Christopher Chin, Executive Director at The Center for Oceanic Awareness, Research, and Education (COARE) – Christopher will discuss strategies for ocean advocates to combat preemption, including having a voice at the statewide level. Ocean advocates must also keep a strong on-the-ground presence to make sure that strongest possible local laws continue to be adopted and diligently tracked the efficacy of these laws to demonstrate how these policies effectively change consumer behavior and reduce the amount of single-use plastic pollution in local parks, streets, beaches, and waterways.
Angela Howe, Legal Director at Surfrider Foundation – Angela will provide an overview of local plastic pollution preemption laws in the U.S., discussing the emergence and evolution of these laws as well as the role that American Legislative Exchange Council (ALEC) has played. State legislators in nine states have already preempted regulation of plastic bags, and often all manner of containers, and much of the preemption legislation is identical. Angela will also provide broader context of the usurpation of “Home Rule,” including attempts to preempt local action on building efficiency rules, fracking, pesticide regulation, medicine take back programs and environment conservation efforts. Angela will then present a case study on preemption on local single-use plastic laws in Florida.

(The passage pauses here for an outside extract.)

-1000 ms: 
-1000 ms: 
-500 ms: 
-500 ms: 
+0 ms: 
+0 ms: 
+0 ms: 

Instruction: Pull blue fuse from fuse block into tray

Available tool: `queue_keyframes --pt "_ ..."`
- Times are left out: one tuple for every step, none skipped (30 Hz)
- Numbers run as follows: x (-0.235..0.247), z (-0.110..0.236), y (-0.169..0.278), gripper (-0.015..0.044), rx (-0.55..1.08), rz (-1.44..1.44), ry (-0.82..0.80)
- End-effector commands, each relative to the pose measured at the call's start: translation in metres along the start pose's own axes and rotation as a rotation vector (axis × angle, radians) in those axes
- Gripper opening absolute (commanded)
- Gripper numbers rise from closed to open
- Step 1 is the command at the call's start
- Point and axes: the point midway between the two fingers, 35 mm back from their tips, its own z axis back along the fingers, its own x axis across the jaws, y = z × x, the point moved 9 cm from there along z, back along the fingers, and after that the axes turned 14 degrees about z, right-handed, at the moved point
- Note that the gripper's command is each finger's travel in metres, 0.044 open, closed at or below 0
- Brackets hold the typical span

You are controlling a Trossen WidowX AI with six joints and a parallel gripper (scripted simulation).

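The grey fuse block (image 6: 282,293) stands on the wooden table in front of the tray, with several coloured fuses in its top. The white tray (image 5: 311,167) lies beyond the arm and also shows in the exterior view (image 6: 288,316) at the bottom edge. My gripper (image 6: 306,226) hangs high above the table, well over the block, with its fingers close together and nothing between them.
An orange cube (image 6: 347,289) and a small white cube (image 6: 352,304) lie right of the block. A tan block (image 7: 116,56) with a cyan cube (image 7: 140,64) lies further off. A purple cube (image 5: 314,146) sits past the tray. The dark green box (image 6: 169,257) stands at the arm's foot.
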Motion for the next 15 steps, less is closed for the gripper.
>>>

Coral Gables Prohibition on Expanded Polystyrene and Single Use Plastic Bags
Authors: Matthew Anderson (City of Coral Gables, USA )
Marine debris is a serious problem that can affect not only the health of humans and wildlife but it can also have a negative impact on the infrastructure and aesthetics of local communities. The City of Coral Gables is focused on preserving the environment. Coral Gables has over 42 miles of coastline and waterways. The potential impacts that marine debris can have on our city is enormous. As a result, over the last two years the City has passed legislation prohibiting the use of expanded polystyrene and single use plastic bags. Coral Gables became the first city in the State of Florida to prohibit the use of single use plastic bags. The State of Florida has an existing state statue Section 403.7033 that preempts cities from enacting legislation regulating plastic bags. Coral Gables was able to pass legislation due to a court decision finding that Sections 403.708(9) and 403.7033, F.S. relating to plastic bags and packaging unconstitutional. More information on the ordinances is included below. Throughout the process of developing both ordinances, the City made it a priority to work closely with the business community including our local chamber of commerce and business improvement district. The City of Coral Gables Florida would like to request the opportunity to present at the sixth international Marine Debris Conference and talk about our experiences and lessons learned.